▶ **WHAT TO PRODUCE**: Return the data below exactly, but only from the line containing "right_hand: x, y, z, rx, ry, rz" through the line containing "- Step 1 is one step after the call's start", with both of those lines included.

== RAW DATA

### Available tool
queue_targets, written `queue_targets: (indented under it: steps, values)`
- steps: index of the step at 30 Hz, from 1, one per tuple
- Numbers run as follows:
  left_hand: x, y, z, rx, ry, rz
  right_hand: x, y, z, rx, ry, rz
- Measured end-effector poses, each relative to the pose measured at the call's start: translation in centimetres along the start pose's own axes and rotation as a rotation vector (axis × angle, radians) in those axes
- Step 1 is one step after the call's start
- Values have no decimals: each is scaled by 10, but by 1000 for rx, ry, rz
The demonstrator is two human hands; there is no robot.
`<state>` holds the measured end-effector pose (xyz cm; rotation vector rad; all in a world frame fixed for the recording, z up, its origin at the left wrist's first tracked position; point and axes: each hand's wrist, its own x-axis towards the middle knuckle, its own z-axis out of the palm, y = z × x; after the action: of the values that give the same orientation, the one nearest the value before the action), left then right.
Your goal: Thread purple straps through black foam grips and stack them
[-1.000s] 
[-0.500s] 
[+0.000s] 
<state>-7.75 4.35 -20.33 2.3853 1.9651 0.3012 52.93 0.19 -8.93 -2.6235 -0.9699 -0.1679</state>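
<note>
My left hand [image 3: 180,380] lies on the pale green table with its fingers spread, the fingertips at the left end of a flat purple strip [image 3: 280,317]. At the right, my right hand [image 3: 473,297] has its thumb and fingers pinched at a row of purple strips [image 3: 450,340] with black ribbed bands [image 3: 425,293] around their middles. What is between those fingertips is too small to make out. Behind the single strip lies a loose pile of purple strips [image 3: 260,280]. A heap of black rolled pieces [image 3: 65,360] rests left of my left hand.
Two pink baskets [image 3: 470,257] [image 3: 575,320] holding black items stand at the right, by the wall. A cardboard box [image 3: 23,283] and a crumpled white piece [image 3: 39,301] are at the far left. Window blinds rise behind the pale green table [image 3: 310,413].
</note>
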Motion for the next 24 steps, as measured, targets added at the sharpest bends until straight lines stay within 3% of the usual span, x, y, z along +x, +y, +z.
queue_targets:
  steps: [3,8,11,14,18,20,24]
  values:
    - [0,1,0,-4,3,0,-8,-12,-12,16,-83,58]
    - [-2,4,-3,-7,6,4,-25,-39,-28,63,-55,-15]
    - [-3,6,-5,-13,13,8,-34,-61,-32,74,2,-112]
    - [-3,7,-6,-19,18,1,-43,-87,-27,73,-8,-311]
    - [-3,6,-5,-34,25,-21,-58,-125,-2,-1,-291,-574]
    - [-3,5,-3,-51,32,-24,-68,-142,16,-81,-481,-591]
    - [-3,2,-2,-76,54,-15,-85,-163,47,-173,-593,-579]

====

▶ **PROBLEM SOLUTION**:
  right_hand: x, y, z, rx, ry, rz
- Measured end-effector poses, each relative to the pose measured at the call's start: translation in centimetres along the start pose's own axes and rotation as a rotation vector (axis × angle, radians) in those axes
- Step 1 is one step after the call's start

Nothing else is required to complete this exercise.